I like to think that I’m a pretty good judge of my own character. That is if you were to ask me to describe myself and one of my friends to describe me, both of our descriptions would be very similar. My view of myself is neither substantially better nor worse than someone else’s might be.
I know where my strengths lie and where I could use a little work. I’m funny, I’m smart, I can write like a beast, and I’m a veritable cavalcade of useless facts and information. But the more I write and try to let my freelance flag fly, the more I realize that I am terrible at marketing and self-promotion.
I can build a fancy website, but then I just cross my fingers and hope the internet fairies take care of the rest. I don’t know how to go about getting people to visit the site. And then someone showed me how to do a status check of my site. And it turns out that the internet basically doesn’t know I exist. Or maybe it was just the search engines. Either way, if someone is looking for a freelancer in the greater Los Angeles area, they aren’t going to find me.
Fortunately, an opportunity has arisen to work with a woman who knows everything about everything that I don’t. SEO, marketing, sales, promotion, web-hosting and more — the whole enchilada and a side of beans. It’s going to mean a ton of work and a huge commitment, though. Essentially, I will become the Grasshopper to her Master (for those of you not lucky enough to have grown up on 1970s TV, that’s a reference to the show Kung Fu).
Fortunately, although I’m confident enough to know what I do well, I’ve got enough humility to accept criticism and brutally honest feedback. And I think that might serve me well in this endeavor because it sounds like we’ll be tearing a lot of my work down to the studs and totally remodeling it.

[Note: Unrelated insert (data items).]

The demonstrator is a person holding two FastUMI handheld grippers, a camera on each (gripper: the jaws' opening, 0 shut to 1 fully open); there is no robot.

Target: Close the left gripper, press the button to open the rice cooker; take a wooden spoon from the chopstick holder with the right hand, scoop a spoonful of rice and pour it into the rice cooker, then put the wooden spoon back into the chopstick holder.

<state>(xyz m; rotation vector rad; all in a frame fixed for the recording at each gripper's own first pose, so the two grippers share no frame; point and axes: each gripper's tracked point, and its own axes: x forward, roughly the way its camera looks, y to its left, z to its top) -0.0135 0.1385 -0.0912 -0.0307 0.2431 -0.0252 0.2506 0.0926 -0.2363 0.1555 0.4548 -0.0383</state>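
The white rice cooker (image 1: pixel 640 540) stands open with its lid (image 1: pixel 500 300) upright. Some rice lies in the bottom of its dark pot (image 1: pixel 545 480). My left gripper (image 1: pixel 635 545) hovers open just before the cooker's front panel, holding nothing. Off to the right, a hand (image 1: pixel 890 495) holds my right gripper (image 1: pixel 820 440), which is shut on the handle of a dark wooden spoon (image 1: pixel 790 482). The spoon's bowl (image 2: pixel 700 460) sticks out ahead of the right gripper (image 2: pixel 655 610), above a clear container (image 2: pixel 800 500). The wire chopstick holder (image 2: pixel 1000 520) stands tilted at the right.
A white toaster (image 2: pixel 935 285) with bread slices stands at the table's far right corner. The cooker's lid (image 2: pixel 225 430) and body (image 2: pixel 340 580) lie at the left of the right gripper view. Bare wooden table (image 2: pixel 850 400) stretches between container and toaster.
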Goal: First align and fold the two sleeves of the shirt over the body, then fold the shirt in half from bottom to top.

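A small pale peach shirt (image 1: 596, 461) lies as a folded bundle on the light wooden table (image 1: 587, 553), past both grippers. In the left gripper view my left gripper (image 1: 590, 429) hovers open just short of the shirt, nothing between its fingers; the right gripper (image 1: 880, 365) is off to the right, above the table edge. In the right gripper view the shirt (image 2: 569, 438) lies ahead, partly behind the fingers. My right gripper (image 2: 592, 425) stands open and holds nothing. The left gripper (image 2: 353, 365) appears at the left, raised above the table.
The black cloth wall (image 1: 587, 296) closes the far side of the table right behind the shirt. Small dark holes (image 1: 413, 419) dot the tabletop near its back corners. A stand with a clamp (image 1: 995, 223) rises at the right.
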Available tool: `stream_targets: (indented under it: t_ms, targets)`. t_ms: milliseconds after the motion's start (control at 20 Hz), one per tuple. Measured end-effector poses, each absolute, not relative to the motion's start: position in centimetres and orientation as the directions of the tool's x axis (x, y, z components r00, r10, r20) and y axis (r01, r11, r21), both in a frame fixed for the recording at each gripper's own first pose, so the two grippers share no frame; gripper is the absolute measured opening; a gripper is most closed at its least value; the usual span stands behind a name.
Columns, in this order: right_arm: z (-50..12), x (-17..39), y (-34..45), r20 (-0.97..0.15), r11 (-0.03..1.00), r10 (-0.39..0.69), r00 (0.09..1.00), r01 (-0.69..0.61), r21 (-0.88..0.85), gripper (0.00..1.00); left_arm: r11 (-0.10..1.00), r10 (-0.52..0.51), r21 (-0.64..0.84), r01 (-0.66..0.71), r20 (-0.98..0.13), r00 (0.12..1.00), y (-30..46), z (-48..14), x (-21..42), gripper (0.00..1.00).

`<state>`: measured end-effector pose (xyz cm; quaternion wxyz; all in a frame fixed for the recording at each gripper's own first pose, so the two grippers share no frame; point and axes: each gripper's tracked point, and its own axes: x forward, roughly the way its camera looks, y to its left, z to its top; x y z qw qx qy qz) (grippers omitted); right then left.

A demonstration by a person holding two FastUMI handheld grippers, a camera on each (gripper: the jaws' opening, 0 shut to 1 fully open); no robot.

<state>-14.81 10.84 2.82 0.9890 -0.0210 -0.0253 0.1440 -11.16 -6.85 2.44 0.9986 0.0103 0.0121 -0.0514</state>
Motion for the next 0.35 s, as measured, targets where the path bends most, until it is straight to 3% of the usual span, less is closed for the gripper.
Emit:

I’ve got until Monday to consider her proposal and I’m going to give it some serious noodling. I’d be lying if I said it didn’t make me a bit nervous. And it’s not the work or the commitment. It’s walking into a world I know nothing about and the thought of getting completely overwhelmed by all the new information and the tasks I’m not sure how to accomplish. Fear of failure, maybe? Fear of looking like a total noob?
But, I know I want to succeed as a writer, as a freelancer, and as a creative individual, and I’m not going to do that on my own, sitting around updating my invisible website.